[Swan] [Swan-announce] libreswan-3.25 released

Nick Howitt nick at howitts.co.uk
Thu Jun 28 19:56:02 UTC 2018


Hi Paul,
Thanks for the update. I can see the file in the el7 repo but yum does 
not pick it up.
Regards,
Nick

On 28/06/2018 00:40, The Libreswan Project wrote:
>
>
> -----BEGIN PGP SIGNED MESSAGE-----
> Hash: SHA512
>
>
> The Libreswan Project has released libreswan-3.25
>
> This is a major bugfix release with some additional features
>
> New Features:
> Various Opportunistic IPsec related features
> Harden IP triggered OE with new dns-match-id=yes|no
>
> Important bugfixes:
> Various fixes to VTI interface handling
> Various updates to updown handling and routing/proxyarp
> DPD/liveness false positives and false negatives
> FIPS improvements
> CRL handling improvements
>
> Compatibility changes:
> connaddrfamily= should no longer be used, and 6in4 and 4in6 should be
> autodetected. Additionally, hostaddrfamily= and clientaddrfamily= are
> introduced to the set the endpoint or inner address familes.
>
> You can download libreswan via https at:
>
> https: //download.libreswan.org/libreswan-3.25.tar.gz
> https: //download.libreswan.org/libreswan-3.25.tar.gz.asc
>
> The full changelog is available at:
> https: //download.libreswan.org/CHANGES
>
> Please report bugs either via one of the mailinglists or at our bug 
> tracker:
>
> https: //lists.libreswan.org/
> https: //bugs.libreswan.org/
>
> Binary packages for RHEL/EPEL and Debian/Ubuntu can be found at
> https: //download.libreswan.org/binaries/
>
> Binary packages for Fedora and Debian should be available in their 
> respective
> repositories a few days after this release.
>
> See also https://libreswan.org/
>
> v3.25 (June 27, 2018)
> * IKEv2: MOBIKE Initiator support (RFC 4555) [Antony]

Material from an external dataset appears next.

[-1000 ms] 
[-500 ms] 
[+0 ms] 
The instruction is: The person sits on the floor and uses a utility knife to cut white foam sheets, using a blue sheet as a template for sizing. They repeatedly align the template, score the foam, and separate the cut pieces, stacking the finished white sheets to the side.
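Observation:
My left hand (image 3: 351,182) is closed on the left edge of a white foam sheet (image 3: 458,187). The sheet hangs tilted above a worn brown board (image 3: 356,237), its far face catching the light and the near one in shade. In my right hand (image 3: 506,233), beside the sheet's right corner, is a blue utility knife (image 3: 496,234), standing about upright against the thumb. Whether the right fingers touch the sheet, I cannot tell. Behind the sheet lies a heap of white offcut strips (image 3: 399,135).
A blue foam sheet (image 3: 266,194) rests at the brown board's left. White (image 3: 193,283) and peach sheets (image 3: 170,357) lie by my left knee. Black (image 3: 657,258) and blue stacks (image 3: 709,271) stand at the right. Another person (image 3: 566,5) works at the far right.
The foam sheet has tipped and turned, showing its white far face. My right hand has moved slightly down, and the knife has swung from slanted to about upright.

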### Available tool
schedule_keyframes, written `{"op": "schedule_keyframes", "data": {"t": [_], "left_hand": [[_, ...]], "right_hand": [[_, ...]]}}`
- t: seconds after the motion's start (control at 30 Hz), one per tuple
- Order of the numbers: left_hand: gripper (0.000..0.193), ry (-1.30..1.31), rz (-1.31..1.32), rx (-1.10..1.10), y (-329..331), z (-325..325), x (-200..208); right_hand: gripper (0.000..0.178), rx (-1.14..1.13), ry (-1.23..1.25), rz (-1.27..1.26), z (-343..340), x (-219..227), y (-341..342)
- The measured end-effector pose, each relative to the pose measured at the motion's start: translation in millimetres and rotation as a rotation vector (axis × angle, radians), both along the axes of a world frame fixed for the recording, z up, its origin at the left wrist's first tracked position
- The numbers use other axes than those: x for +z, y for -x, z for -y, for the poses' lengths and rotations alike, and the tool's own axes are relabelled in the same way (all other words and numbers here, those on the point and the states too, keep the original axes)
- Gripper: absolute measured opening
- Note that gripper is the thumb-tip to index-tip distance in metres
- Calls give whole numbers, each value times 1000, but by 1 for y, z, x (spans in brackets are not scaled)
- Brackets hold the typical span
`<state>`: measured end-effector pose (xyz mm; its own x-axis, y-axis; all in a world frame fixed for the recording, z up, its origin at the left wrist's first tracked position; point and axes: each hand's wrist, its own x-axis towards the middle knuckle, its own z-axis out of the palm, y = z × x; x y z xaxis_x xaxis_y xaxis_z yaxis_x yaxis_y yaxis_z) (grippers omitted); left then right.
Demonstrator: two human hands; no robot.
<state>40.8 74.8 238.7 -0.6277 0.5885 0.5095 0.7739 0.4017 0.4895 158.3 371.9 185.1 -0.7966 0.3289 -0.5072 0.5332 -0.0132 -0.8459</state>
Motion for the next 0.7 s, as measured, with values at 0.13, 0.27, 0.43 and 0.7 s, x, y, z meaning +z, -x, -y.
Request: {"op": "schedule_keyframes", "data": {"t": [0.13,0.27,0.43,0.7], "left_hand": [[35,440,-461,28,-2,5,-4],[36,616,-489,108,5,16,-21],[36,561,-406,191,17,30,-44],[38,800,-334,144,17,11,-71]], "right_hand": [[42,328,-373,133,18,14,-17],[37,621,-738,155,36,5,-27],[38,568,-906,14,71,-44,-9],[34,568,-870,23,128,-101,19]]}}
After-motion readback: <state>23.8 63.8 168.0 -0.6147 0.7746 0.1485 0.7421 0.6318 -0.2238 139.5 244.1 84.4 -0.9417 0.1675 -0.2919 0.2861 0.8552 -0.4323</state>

> * IKEv2: Support for IKE SA rekeying RFC7296 1.3.2, initiator [Antony]
> * IKEv2: Support for IPsec SA rekeying RFC7296 1.3.3, initiator [Antony]
> * IKEv2: Support for IKE SA reauth=yes|no RFC7296  2.8.3 [Antony]

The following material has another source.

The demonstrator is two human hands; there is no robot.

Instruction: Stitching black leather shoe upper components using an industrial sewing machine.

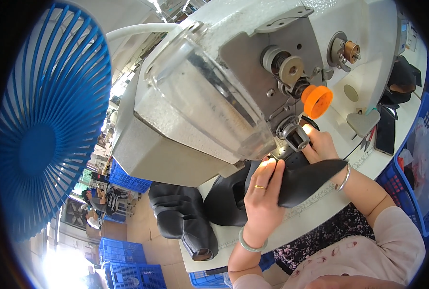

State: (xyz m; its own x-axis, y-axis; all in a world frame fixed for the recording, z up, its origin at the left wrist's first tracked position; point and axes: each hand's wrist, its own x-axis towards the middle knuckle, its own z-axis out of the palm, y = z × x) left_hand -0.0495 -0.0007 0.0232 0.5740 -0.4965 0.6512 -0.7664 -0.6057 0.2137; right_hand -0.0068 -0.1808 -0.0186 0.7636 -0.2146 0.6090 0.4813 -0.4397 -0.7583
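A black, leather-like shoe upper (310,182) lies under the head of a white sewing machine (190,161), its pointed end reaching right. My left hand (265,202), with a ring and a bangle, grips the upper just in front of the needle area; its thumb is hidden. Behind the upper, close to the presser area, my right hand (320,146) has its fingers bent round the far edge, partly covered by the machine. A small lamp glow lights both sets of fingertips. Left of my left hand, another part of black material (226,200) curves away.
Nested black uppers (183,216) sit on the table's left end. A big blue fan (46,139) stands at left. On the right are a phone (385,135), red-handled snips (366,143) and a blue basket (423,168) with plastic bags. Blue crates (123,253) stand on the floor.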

> * IKEv2: Temporarilly disable Liveness/DPD when MOBIKE kick in [Antony]
> * IKEv2: No longer allow contradicting esp= and pfs= options [Andrew]
> * IKEv2: PPK support for authby=rsasig [Vukasin Karadzic]
> * IKEv2: IANA INTERNAL_DNSSEC_TA allocation added [Paul]
> * IKEv2: Add PPK support to authby=rsasig [Vukasin]
> * IKEv2: Don't calculate NO_PPK_AUTH when the POLICY is INSIST [Vukasin]
> * IKEv2: fix PPK when responder is ppk=no but has a valid PPKID 
> [Paul/Vukasin]
> * IKEv2: Support for protoport based Opportunistic IPsec [Paul]
> * IKEv2: Support multiple authby values (eg authby=rsasig,null) [Paul]
> * IKEv2: Support for AUTHNULL fallback via private use Notify [Vukasin]
> * IKEv2: Fix v3.23 regression causing liveness check to always fail 
> [Tuomo]
> * IKEv2: Support for Microsoft rekey bug: ms-dh-downgrade=yes|no 
> [Andrew/Paul]
> * IKEv2: Allow switching between OE instances with different 
> protoports [Paul]
> * IKEv2: process INITIAL_CONTACT and delete old states from a 
> connection [Paul]
> * IKEv2: Only retransmit fragments on receiving first fragment [Andrew]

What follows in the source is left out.